Insecure OAuth Configuration
What Is This Vulnerability?
Insecure OAuth configuration refers to misimplemented OAuth 2.0 flows that expose tokens, allow authorization code interception, or permit open redirects. Common mistakes include using the implicit flow for server-side apps, not validating the state parameter, accepting wildcard redirect URIs, and storing tokens insecurely in localStorage.
Why It Happens
OAuth 2.0 has multiple grant types and many security-critical parameters.

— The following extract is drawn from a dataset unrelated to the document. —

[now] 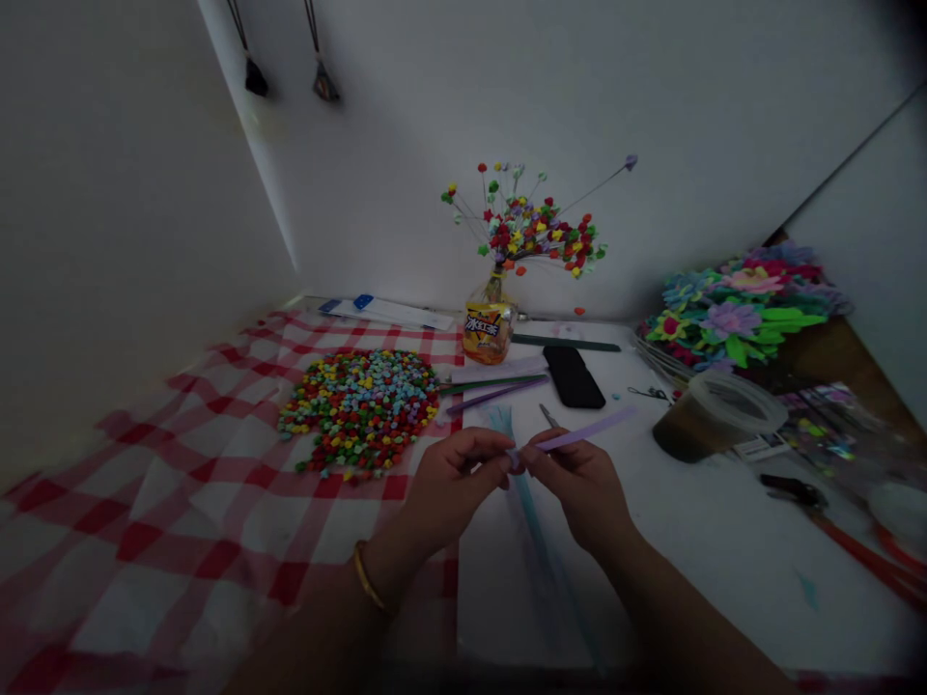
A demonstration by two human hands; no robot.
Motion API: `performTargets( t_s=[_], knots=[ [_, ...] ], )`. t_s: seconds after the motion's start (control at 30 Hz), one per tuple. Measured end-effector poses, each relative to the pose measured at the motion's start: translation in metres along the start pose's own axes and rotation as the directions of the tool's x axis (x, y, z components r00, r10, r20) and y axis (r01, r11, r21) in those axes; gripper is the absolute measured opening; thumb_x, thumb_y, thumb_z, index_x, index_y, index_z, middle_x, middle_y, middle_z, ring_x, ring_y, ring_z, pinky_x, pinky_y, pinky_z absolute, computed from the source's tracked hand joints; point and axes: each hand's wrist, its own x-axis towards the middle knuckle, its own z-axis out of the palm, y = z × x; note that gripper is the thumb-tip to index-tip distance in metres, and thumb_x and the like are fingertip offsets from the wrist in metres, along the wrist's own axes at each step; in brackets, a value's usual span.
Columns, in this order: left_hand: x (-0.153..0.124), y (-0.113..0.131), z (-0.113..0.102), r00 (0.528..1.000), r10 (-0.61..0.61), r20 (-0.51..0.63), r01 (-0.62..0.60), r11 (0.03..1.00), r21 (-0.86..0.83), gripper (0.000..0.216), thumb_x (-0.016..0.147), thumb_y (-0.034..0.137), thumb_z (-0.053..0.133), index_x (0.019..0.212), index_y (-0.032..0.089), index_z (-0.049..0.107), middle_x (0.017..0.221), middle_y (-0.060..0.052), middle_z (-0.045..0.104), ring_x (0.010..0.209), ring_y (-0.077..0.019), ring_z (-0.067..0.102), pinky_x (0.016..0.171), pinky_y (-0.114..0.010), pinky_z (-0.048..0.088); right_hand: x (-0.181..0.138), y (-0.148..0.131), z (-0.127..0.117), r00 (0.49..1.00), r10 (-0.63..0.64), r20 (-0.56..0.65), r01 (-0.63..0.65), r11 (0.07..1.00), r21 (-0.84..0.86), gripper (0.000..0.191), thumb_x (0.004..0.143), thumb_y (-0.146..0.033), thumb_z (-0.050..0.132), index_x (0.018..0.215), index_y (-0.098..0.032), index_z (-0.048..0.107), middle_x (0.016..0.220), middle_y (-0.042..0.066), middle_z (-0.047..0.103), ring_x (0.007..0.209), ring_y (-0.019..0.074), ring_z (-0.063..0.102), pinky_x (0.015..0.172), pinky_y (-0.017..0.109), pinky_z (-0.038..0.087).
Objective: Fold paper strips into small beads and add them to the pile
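A thin purple paper strip (594, 426) runs between my two hands, its loose end reaching out to the right. My left hand (463, 473) pinches the folded end of the strip between thumb and fingers. Close beside it, my right hand (579, 483) grips the same strip near the fold. Under the hands lie light blue paper strips (534, 531) on the white table surface. The tip of a small metal tool (548, 416) shows just behind my right hand; the rest is hidden.
Left is a pile of small paper stars (362, 410) on a checked cloth (145, 526). Behind stand a bottle (487, 330) of star stems and a black phone (574, 376). Rightward are a plastic tub (695, 425), pliers (793, 489) and fuzzy flowers (731, 319).
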Motion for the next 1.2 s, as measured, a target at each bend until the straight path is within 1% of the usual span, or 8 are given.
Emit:
performTargets(
  t_s=[0.2,0.4,0.53,0.7,0.8,0.97,1.1,1.2],
  knots=[
    [-0.002,-0.005,-0.002,0.998,0.060,-0.024,-0.058,0.994,0.097,0.019,0.073,0.016,0.063,0.092,0.017,0.062,0.071,-0.001,0.065,0.064,-0.0111,0.059,0.062,-0.023,0.047,0.000,0.002,-0.003,0.981,-0.174,0.082,0.185,0.973,-0.140,0.006,0.072,-0.023,0.068,0.078,-0.023,0.066,0.071,0.000,0.064,0.069,0.0158,0.059,0.065,0.031,0.046],
    [-0.004,0.002,-0.004,0.982,0.175,0.068,-0.188,0.895,0.405,0.008,0.079,0.020,0.058,0.077,0.015,0.064,0.071,-0.003,0.065,0.069,-0.0134,0.058,0.065,-0.023,0.045,-0.001,-0.001,-0.002,0.944,-0.313,0.102,0.330,0.896,-0.297,0.004,0.076,-0.020,0.064,0.073,-0.022,0.066,0.069,-0.001,0.059,0.067,0.0138,0.056,0.063,0.027,0.044],
    [-0.004,0.005,-0.005,0.970,0.221,0.097,-0.241,0.846,0.475,0.009,0.080,0.019,0.057,0.077,0.016,0.064,0.071,-0.002,0.065,0.070,-0.0127,0.058,0.066,-0.023,0.043,-0.003,-0.001,-0.002,0.937,-0.335,0.102,0.350,0.887,-0.301,0.004,0.078,-0.020,0.061,0.075,-0.022,0.064,0.071,-0.001,0.058,0.067,0.0135,0.056,0.061,0.026,0.044],
    [-0.001,0.000,-0.003,0.998,0.046,0.048,-0.053,0.988,0.148,0.009,0.078,0.023,0.060,0.073,0.015,0.062,0.066,-0.001,0.062,0.065,-0.0117,0.056,0.063,-0.024,0.043,-0.002,0.000,-0.006,0.896,-0.419,0.147,0.442,0.803,-0.401,0.006,0.081,-0.019,0.058,0.078,-0.022,0.062,0.074,0.001,0.058,0.071,0.0151,0.057,0.066,0.029,0.045],
    [0.002,0.000,-0.003,0.987,-0.135,0.085,0.144,0.985,-0.098,0.015,0.077,0.025,0.061,0.069,0.013,0.059,0.059,0.000,0.059,0.056,-0.0097,0.052,0.056,-0.022,0.039,0.000,0.001,-0.010,0.786,-0.583,0.203,0.592,0.618,-0.518,0.010,0.079,-0.015,0.059,0.084,-0.022,0.064,0.077,0.003,0.061,0.078,0.0188,0.056,0.072,0.035,0.044],
    [0.002,-0.001,-0.007,0.948,-0.266,0.176,0.303,0.923,-0.236,0.015,0.076,0.021,0.061,0.064,0.011,0.059,0.051,0.000,0.056,0.049,-0.0079,0.047,0.050,-0.021,0.032,0.001,-0.001,-0.011,0.604,-0.706,0.369,0.737,0.319,-0.597,0.020,0.078,-0.010,0.056,0.089,-0.023,0.067,0.075,0.004,0.065,0.077,0.0195,0.054,0.077,0.040,0.041],
    [0.002,-0.002,-0.009,0.952,-0.248,0.180,0.292,0.909,-0.297,0.008,0.072,0.015,0.063,0.065,0.012,0.061,0.051,0.001,0.054,0.049,-0.0078,0.046,0.052,-0.023,0.031,0.003,-0.001,-0.011,0.584,-0.725,0.364,0.742,0.296,-0.601,0.023,0.078,-0.008,0.057,0.088,-0.025,0.068,0.077,0.003,0.067,0.078,0.0195,0.054,0.076,0.040,0.041],
    [0.003,-0.002,-0.009,0.959,-0.233,0.163,0.274,0.912,-0.304,0.004,0.069,0.013,0.064,0.066,0.012,0.062,0.052,0.001,0.055,0.050,-0.0077,0.047,0.052,-0.023,0.031,0.005,0.001,-0.010,0.628,-0.706,0.327,0.724,0.376,-0.578,0.021,0.079,-0.010,0.057,0.087,-0.026,0.068,0.078,0.003,0.067,0.078,0.0192,0.056,0.075,0.039,0.043]
  ],
)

Developers may choose the wrong flow for their application type, skip the state parameter for CSRF protection, configure overly broad redirect URI patterns, or store tokens in browser-accessible storage without understanding the risks.
Example Code
app.get("/auth/callback", async (req, res) => {
const { code } = req.query;
// No state parameter validation
const tokenResponse = await fetch("https://oauth.provider.com/token", {
method: "POST",
body: new URLSearchParams({
grant_type: "authorization_code",
code: code as string,
client_id: process.env.OAUTH_CLIENT_ID!,
client_secret: process.env.OAUTH_CLIENT_SECRET!,
redirect_uri: "https://example.com/auth/callback",
}),
});
const tokens = await tokenResponse.json();
// Token stored in localStorage via client
res.json(tokens);
});app.get("/auth/callback", async (req, res) => {
const { code, state } = req.query;
if (!state || state !== req.session.oauthState) {
return res.status(403).send("Invalid state parameter");
}
delete req.session.oauthState;
const tokenResponse = await fetch("https://oauth.provider.com/token", {
method: "POST",
body: new URLSearchParams({
grant_type: "authorization_code",
code: code as string,
client_id: process.env.OAUTH_CLIENT_ID!,
client_secret: process.env.OAUTH_CLIENT_SECRET!,
redirect_uri: "https://example.com/auth/callback",
}),
});
const tokens = await tokenResponse.json();
req.session.accessToken = tokens.access_token;
res.redirect("/dashboard");
});How Hackers Exploit It
Without state parameter validation, attackers perform CSRF attacks by tricking users into completing an OAuth flow that links the attacker's account. With overly broad redirect URIs, attackers redirect the authorization code to their own server. If tokens are stored in localStorage, any XSS vulnerability in the application gives the attacker full access to the user's OAuth tokens.
How to Fix It
Always validate the state parameter to prevent CSRF during OAuth flows. Use the authorization code flow with PKCE instead of the implicit flow. Register exact redirect URIs without wildcards. Store tokens in server-side sessions or HttpOnly cookies, never in localStorage. Validate the id_token signature and claims when using OpenID Connect.